The basic gist of the piece is that DC, by regressing to the previous incarnations of legacy heroes, is making a racial statement, even thought it is not their intent, since many of the newer heroes “losing” their jobs/titles were racially diverse and are losing them to the earlier heroes with those job/heroes, who are invariably white guys.
It’s a very interesting piece, especially as you note that Warner Bros. has been pushing these newer heroes in their cartoons (like Ryan Choi, the Asian Atom, in Batman: Brave and the Bold), so you’d think that they would not be regressed to the older characters easily.
However, that is not the case.
And with this week’s Titans: Villains For Hire Special…well…(spoilers ahead!)…
The new villainous team of Titans make their big debut by killing Ryan Choi.
Writer Eric Wallace talked about the death at Comic Book Resources here, and again, I absolutely agree with Sims’ position that there are not any racial motivations behind the treatment of Choi. I’d say that the odds are pretty much 100% that Wallace was simply given a list of heroes that were notable enough that their death would matter but NOT notable enough that they could be killed off without it being a major blow to the DC Universe (or more specifically, stories currently being written by other writers – that is, that no other writer had current or future plans for Choi).
And since DC has already regressed the Atom name back to Ray Palmer, Ryan Choi was very much expendable (if you go by the idea that Ray was now the Atom again, that is).
And we get a perfect response a week later to Sims’ piece, which ended with:
Which is one of the things that’s so galling about the regression from Ryan Choi to Ray Palmer. It’s been a running gag among my friends that in comics, only white Americans ever find meteors, get splashed with chemicals or get visited by spacemen, everyone else (from Jack O’Lantern to Black Bison to the Gaucho to Apache Chief to Samurai and so on) has to have a power that relates to their race or their country — specifically, the broad stereotypes drawn from white Americans’ perception of their race or country. It’s almost inescapable, and it reinforces the idea that non-white characters are defined solely by their ethnic differences.

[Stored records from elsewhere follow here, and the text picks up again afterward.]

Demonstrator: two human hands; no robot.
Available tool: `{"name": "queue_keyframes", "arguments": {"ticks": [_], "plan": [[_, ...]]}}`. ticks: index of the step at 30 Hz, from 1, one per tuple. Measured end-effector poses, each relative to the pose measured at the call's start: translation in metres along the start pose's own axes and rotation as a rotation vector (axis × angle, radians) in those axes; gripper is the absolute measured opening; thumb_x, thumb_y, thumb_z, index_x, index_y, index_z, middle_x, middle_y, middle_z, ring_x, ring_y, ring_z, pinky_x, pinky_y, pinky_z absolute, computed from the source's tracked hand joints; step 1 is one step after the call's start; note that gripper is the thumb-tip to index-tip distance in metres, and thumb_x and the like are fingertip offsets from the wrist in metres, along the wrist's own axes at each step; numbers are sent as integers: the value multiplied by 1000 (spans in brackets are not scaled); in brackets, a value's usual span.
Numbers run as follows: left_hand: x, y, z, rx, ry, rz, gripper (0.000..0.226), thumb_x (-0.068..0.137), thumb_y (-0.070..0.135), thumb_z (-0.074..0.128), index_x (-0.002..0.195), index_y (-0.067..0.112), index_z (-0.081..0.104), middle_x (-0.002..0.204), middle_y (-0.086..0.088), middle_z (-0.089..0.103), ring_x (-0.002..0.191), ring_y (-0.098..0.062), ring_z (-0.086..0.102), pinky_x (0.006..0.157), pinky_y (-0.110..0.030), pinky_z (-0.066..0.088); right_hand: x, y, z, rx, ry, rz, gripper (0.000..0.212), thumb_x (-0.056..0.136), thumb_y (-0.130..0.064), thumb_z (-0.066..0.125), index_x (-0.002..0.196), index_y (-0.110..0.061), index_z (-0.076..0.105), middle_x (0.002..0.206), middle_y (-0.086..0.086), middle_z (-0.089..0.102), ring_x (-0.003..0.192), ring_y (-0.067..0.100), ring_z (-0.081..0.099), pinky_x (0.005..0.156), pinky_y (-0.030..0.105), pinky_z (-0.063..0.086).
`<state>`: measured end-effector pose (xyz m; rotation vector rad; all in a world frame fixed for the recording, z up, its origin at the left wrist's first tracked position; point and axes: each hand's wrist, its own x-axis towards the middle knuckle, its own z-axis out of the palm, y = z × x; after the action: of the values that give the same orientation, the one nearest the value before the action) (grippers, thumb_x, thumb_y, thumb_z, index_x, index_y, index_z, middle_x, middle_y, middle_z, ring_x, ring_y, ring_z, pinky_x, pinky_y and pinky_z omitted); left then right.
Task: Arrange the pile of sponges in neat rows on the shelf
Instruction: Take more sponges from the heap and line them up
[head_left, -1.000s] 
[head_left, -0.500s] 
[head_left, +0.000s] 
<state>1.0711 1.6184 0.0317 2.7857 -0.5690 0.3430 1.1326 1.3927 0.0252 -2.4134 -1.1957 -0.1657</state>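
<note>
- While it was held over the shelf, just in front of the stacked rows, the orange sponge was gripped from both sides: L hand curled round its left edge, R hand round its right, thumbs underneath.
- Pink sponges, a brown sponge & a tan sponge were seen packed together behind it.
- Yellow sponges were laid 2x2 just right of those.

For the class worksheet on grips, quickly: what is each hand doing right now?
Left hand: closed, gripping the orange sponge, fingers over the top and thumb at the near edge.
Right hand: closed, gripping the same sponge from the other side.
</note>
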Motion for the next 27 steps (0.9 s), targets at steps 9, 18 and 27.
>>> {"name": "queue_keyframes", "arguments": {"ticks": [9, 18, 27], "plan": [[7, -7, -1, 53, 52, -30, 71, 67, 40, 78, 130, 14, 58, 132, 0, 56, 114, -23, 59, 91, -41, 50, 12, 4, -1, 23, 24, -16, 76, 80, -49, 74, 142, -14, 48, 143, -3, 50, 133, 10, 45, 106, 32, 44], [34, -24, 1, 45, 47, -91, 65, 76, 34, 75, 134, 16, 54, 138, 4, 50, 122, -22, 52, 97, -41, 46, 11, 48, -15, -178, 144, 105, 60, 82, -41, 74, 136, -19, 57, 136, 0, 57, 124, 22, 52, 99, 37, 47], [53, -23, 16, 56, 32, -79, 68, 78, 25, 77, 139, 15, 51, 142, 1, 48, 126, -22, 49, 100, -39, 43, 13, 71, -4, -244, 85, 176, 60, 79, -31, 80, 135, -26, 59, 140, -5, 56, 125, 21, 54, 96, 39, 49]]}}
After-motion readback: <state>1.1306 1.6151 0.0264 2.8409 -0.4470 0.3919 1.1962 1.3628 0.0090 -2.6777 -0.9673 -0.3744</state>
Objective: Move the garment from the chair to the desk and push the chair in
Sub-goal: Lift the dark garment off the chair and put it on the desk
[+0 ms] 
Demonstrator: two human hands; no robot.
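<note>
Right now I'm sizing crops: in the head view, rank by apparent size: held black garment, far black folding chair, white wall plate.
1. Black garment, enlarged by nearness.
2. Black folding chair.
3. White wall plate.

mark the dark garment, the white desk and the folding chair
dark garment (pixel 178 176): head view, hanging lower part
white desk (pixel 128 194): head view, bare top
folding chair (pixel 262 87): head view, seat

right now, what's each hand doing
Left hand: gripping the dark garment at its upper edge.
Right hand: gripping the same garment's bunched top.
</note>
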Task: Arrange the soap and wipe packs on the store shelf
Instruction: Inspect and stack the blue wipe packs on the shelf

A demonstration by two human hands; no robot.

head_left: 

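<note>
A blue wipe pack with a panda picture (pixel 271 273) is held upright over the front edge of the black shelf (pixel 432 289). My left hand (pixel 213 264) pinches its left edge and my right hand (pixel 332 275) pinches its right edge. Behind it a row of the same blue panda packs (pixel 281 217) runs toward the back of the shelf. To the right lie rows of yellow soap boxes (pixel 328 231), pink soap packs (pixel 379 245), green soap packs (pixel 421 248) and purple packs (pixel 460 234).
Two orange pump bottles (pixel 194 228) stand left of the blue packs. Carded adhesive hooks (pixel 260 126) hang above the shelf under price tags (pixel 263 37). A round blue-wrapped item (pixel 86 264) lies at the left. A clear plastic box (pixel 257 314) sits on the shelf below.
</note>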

But Ryan Choi was a character that actually had a character, and was one of the few Chinese-American characters in comics that didn’t have powers relating to Kung Fu dragons. He was just a guy with super-powers that was filling a role that nobody had bothered to do anything with in years.
And now he’s been shoved into limbo so that Ray Palmer can come back, reduced to a gentrified footnote so that the DC Universe can a little bit more like it did in 1978.
And a week later – he’s killed off.
That’s some impressive timing there, Chris.